Information shown Start Marker

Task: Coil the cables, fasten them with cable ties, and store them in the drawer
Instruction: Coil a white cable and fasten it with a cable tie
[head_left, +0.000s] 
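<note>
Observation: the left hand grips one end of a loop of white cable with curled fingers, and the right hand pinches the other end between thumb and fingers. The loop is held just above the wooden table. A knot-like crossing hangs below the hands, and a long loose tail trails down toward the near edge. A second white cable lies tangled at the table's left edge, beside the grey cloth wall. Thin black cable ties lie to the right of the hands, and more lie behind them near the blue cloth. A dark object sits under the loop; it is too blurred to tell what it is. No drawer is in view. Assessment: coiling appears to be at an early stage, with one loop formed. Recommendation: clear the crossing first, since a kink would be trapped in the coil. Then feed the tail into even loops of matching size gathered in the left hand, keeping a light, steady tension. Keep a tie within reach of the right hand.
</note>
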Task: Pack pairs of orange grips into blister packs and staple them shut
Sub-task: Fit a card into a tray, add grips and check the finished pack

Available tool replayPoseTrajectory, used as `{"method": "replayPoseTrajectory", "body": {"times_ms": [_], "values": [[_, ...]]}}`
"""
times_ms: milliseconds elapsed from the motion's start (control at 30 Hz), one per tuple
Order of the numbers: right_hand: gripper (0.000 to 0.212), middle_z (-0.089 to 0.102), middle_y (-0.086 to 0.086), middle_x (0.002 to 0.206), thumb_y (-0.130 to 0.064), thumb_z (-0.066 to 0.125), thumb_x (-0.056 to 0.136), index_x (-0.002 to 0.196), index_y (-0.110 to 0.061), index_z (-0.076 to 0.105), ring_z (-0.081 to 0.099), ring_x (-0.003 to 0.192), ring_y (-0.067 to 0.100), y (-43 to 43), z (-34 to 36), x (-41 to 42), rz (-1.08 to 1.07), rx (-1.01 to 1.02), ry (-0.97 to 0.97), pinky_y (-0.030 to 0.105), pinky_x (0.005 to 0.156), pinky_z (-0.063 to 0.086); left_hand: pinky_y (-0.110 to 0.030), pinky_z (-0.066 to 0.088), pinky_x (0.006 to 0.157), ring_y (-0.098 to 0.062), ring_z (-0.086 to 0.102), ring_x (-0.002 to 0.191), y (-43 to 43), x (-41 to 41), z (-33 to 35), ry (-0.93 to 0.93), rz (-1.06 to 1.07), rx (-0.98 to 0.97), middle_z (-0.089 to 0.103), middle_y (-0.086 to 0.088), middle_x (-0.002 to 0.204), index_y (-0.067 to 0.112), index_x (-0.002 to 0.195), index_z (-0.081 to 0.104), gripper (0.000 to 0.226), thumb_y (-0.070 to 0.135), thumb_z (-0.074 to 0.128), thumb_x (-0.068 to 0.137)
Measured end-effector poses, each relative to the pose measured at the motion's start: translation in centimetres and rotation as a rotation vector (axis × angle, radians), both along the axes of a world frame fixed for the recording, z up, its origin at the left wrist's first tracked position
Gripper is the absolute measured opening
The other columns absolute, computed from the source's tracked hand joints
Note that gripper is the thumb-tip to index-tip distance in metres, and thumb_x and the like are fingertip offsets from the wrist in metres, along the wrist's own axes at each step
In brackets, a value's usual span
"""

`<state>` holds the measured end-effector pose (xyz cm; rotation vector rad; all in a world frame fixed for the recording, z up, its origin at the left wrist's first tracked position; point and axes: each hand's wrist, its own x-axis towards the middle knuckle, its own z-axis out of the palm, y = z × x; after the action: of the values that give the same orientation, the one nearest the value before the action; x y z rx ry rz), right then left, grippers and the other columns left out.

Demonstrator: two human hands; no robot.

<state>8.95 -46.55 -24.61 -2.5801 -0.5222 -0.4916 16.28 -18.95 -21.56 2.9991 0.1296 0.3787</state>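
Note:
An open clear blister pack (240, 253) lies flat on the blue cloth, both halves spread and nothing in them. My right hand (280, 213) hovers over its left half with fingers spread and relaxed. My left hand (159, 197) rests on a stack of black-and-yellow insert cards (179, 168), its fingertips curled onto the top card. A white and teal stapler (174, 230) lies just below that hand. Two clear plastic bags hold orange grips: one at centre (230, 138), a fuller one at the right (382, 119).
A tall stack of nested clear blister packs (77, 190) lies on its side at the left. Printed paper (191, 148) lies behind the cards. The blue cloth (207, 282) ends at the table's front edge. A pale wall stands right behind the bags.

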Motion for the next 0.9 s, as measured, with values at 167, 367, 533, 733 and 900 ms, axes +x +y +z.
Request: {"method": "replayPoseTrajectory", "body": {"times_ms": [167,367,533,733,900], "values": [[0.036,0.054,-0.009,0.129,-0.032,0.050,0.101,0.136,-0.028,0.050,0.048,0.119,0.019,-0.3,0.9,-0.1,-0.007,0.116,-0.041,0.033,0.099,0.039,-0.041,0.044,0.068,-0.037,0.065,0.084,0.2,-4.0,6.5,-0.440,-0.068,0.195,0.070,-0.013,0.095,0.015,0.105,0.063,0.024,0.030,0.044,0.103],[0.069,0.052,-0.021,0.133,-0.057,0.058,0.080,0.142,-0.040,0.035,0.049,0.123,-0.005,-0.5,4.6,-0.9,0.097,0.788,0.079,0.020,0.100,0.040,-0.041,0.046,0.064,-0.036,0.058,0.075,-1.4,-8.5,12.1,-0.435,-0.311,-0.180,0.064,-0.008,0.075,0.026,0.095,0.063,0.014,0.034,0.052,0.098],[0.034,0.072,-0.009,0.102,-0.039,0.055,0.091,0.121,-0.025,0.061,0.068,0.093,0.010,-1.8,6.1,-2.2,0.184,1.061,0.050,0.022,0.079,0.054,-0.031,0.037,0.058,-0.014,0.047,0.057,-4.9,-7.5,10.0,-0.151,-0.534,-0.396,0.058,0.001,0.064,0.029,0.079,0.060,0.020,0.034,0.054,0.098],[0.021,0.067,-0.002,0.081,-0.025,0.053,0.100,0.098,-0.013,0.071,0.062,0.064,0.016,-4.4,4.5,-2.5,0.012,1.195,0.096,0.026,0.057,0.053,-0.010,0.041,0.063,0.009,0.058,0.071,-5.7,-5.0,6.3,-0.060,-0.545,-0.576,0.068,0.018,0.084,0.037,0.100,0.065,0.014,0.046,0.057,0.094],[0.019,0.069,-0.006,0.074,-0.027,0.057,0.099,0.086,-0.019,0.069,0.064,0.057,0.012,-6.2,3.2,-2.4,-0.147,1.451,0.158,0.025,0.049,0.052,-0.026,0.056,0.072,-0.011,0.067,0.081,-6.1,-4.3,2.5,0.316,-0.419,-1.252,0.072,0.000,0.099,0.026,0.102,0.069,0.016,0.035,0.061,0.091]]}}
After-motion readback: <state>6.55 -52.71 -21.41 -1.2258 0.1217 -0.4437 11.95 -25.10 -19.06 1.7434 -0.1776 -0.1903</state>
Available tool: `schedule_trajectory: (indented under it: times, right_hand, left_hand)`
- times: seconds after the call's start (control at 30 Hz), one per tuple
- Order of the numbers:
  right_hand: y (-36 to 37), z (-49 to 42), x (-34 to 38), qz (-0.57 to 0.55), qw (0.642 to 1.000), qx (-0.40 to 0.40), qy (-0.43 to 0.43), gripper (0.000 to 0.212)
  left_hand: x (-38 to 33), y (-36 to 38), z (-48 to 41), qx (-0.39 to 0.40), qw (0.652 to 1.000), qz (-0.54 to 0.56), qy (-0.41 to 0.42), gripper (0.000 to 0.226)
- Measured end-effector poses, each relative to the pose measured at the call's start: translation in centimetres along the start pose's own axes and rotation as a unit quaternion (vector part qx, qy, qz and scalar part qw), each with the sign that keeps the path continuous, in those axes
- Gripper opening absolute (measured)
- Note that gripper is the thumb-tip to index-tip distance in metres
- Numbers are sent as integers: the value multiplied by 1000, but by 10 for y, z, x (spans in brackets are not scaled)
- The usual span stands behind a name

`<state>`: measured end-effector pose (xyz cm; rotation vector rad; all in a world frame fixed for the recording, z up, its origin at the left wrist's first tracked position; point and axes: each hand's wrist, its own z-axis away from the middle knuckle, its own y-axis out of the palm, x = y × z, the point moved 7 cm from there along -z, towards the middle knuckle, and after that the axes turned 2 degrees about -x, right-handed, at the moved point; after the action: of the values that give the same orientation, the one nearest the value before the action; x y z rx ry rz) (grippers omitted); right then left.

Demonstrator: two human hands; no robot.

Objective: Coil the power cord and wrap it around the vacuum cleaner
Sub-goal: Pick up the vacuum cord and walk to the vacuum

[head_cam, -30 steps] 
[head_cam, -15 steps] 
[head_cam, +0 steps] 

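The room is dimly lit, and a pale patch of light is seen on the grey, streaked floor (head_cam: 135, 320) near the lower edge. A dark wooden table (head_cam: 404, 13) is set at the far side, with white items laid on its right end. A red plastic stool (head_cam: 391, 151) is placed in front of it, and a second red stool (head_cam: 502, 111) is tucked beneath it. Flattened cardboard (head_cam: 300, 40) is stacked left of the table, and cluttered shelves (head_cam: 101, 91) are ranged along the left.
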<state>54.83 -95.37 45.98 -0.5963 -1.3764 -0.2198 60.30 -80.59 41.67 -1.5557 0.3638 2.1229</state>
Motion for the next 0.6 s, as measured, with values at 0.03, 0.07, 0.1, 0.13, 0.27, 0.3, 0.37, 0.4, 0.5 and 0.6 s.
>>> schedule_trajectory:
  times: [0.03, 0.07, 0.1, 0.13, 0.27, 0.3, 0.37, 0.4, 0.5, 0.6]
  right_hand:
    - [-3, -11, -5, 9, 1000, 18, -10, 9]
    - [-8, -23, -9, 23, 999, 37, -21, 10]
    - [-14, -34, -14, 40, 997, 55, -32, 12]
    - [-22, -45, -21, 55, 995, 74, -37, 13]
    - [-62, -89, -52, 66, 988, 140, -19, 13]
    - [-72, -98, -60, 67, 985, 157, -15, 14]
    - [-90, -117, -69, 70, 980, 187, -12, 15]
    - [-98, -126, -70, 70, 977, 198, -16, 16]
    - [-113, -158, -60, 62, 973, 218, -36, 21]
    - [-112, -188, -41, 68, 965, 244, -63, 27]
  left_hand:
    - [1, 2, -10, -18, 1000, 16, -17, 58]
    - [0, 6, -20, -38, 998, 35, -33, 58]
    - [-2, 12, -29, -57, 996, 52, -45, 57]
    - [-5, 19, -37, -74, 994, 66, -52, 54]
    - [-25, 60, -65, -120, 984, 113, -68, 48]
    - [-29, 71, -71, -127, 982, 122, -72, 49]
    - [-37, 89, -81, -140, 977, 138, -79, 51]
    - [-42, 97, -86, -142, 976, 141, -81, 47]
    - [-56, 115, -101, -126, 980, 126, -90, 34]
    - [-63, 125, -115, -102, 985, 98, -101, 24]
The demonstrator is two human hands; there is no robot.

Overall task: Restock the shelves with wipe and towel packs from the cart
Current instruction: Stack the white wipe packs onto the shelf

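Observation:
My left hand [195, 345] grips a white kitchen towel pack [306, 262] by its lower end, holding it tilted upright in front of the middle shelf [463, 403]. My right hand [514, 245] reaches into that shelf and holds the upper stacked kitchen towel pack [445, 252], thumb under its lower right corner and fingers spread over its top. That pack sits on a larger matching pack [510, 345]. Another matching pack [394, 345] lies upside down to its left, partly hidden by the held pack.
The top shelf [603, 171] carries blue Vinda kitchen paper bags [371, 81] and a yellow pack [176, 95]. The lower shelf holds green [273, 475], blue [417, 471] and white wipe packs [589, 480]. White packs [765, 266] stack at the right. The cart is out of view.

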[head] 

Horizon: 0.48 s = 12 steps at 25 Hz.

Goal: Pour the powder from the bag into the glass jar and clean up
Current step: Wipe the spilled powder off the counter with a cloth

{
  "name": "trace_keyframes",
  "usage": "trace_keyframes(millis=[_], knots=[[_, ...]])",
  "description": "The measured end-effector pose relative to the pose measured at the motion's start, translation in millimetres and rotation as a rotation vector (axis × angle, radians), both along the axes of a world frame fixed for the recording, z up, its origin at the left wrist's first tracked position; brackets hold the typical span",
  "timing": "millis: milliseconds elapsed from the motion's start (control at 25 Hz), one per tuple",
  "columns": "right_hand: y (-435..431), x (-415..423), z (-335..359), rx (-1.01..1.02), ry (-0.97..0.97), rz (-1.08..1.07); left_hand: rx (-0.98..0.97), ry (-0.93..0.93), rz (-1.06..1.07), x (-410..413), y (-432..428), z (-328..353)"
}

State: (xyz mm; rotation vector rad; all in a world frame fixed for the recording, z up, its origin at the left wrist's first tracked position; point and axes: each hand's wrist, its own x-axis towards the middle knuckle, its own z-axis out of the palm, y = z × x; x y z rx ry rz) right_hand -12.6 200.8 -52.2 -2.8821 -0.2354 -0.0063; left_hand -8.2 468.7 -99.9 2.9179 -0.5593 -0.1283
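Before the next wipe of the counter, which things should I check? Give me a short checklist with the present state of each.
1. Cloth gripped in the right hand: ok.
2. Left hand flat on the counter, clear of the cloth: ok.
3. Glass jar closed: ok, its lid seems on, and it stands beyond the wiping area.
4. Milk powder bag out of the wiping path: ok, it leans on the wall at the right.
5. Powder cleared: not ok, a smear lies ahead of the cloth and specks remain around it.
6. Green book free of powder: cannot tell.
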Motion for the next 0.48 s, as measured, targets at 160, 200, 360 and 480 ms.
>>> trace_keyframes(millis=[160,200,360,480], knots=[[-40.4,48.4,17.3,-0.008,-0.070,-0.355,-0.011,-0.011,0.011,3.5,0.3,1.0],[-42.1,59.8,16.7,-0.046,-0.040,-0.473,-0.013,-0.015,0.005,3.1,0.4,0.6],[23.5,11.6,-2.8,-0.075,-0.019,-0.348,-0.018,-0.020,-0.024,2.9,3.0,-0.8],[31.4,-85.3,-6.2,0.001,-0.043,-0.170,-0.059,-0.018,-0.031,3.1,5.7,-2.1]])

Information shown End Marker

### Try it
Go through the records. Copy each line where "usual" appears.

### Task solution
In brackets, a value's usual span
- The usual span stands behind a name

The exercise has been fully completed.